### [Supplied data]
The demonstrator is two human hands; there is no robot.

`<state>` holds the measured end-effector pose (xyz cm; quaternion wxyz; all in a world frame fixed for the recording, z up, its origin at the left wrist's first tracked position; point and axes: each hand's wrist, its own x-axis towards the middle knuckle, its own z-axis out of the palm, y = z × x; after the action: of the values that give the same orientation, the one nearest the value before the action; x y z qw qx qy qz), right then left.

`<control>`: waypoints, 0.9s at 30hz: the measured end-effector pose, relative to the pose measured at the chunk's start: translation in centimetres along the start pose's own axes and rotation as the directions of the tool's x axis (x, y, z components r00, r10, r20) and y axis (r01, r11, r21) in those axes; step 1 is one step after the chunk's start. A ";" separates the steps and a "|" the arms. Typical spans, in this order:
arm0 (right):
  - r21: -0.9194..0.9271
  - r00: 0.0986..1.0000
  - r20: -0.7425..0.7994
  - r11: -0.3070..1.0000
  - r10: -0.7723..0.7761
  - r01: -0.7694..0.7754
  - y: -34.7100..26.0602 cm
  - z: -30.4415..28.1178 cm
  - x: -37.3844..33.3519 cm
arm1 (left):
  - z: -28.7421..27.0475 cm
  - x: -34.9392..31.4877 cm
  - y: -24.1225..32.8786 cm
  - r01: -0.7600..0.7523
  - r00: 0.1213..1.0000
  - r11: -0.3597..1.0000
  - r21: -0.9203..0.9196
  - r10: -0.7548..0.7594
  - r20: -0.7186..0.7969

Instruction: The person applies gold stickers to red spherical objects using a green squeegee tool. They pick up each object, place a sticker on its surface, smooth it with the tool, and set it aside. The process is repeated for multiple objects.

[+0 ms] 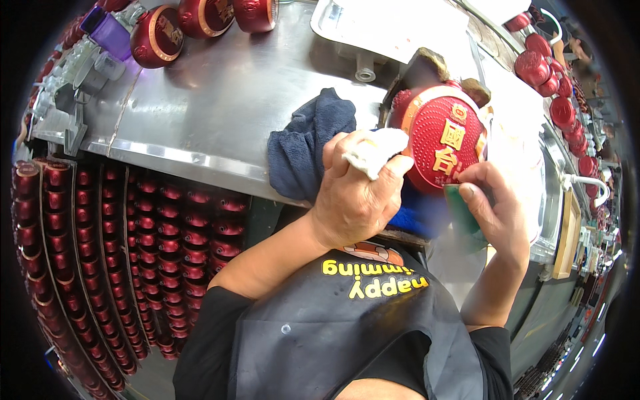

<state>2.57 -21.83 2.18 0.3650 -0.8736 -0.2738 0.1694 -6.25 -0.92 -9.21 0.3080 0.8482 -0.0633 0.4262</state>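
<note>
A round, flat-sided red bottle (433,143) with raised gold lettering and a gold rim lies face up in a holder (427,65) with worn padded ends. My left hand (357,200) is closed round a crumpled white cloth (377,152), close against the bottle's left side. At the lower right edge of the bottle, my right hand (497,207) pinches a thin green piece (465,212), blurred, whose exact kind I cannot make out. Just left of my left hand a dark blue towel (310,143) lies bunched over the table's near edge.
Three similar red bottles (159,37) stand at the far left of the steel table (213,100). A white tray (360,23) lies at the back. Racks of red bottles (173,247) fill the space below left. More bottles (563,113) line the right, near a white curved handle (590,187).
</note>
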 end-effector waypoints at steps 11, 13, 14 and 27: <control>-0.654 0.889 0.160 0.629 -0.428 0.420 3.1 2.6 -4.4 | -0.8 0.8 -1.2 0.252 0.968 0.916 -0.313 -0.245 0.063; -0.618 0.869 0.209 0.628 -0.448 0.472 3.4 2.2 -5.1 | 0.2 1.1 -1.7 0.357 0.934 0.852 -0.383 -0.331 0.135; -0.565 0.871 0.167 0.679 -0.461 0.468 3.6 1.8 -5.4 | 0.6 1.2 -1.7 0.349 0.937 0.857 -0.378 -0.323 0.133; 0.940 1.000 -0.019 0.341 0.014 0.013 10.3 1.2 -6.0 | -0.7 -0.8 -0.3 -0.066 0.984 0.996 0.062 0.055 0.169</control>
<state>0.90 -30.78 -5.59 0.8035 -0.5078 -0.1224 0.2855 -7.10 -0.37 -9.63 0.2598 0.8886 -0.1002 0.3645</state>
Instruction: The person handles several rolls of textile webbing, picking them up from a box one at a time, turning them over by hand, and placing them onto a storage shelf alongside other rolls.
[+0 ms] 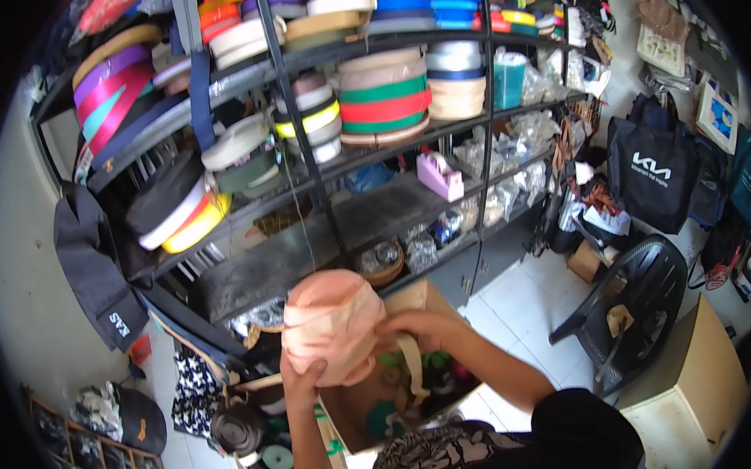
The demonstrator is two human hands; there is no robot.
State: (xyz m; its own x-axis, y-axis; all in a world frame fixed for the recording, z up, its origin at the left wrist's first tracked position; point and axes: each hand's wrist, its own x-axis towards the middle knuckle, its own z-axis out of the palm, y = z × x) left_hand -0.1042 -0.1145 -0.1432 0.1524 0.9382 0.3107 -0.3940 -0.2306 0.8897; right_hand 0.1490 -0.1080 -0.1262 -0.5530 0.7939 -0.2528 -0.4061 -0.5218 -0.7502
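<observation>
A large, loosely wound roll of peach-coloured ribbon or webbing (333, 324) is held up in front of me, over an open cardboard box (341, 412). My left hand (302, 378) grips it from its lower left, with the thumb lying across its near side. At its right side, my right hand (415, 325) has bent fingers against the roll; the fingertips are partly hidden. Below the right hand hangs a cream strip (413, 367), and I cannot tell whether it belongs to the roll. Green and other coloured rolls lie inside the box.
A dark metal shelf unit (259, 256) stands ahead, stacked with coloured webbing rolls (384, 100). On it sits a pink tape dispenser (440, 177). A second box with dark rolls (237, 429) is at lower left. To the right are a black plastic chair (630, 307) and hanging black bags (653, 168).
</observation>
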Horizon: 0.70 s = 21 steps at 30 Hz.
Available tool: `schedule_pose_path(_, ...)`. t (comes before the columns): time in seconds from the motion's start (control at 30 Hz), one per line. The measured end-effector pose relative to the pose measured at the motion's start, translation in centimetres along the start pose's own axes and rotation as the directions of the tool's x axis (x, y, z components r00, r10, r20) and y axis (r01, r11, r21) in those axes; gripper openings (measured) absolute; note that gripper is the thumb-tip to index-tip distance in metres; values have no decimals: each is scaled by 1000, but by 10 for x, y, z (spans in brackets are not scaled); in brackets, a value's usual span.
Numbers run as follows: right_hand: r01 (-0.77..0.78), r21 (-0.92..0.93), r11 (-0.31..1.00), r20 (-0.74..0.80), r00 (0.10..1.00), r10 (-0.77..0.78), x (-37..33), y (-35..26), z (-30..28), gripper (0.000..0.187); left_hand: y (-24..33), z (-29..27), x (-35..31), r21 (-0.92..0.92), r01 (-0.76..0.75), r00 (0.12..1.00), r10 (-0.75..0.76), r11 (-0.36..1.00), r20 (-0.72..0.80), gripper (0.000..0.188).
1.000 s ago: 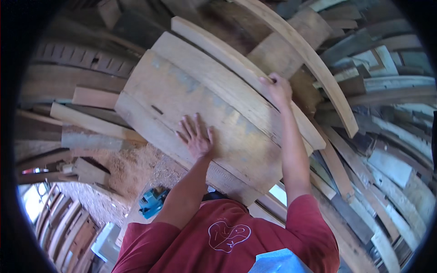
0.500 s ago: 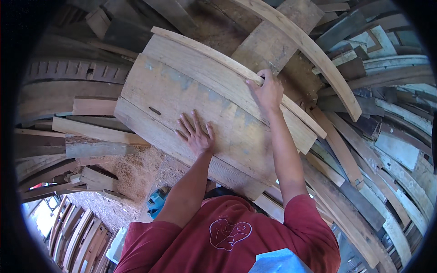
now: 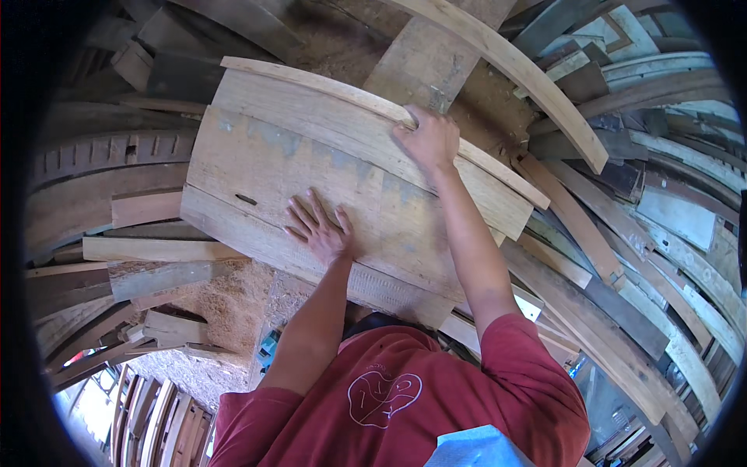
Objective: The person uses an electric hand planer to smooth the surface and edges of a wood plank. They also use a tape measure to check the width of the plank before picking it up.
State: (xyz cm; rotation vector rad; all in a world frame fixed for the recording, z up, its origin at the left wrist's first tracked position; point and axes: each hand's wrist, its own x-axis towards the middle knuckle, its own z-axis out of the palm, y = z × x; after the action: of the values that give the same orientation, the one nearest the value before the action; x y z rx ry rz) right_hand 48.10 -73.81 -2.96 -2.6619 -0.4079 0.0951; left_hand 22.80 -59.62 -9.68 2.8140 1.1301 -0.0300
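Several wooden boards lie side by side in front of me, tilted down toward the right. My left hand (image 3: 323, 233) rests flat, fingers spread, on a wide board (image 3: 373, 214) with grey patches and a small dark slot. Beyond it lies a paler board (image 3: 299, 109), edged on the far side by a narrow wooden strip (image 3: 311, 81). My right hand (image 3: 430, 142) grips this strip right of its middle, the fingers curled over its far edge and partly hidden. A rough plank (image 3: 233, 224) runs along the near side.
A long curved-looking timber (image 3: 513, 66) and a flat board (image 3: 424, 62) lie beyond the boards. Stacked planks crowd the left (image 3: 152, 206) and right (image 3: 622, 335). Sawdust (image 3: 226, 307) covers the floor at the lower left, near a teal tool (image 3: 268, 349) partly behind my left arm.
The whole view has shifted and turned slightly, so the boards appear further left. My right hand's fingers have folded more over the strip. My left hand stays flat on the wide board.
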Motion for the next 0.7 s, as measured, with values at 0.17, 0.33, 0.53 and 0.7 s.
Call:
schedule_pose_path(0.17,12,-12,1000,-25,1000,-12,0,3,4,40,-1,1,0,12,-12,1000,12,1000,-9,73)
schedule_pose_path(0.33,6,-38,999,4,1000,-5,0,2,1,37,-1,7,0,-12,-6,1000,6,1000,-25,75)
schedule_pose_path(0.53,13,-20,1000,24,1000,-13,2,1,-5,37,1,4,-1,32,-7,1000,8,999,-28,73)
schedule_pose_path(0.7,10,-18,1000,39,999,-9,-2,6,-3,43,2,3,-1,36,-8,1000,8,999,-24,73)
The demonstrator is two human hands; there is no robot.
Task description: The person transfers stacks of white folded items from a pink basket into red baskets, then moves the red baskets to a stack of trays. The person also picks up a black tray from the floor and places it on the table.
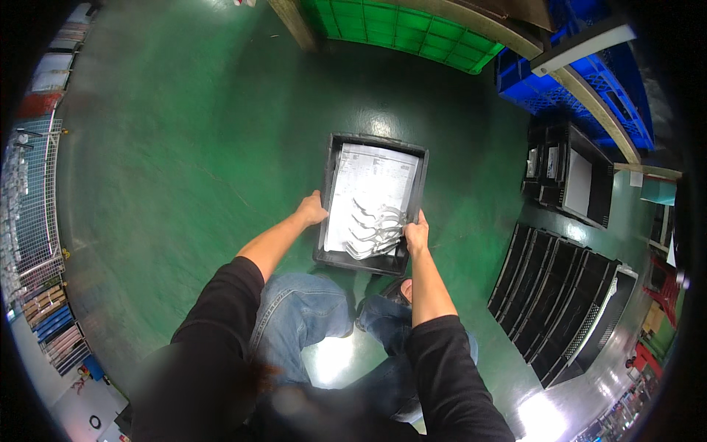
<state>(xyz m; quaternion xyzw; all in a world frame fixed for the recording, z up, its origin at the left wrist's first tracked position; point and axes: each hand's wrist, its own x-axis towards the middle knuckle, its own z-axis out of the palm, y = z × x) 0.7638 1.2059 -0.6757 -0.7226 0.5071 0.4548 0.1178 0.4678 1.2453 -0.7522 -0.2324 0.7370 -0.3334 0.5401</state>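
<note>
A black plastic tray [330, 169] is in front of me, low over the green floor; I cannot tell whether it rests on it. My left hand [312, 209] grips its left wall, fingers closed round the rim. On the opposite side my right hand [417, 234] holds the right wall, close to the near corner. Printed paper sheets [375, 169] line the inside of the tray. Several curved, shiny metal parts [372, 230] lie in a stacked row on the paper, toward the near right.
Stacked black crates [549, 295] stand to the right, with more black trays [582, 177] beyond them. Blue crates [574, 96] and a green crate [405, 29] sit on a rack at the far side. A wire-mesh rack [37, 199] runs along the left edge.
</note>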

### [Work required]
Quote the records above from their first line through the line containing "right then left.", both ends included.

### [Written response]
The demonstrator is two human hands; there is no robot.

`<state>` holds the measured end-effector pose (xyz cm; quaternion wxyz; all in a world frame fixed for the recording, z up, its origin at the left wrist's first tracked position; point and axes: each hand's wrist, its own x-axis towards the middle knuckle, its own z-axis out of the palm, y = z × x; after the action: of the values that give the same orientation, the one nearest the value before the action; x y z qw qx qy qz), right then left.

The required output has been given.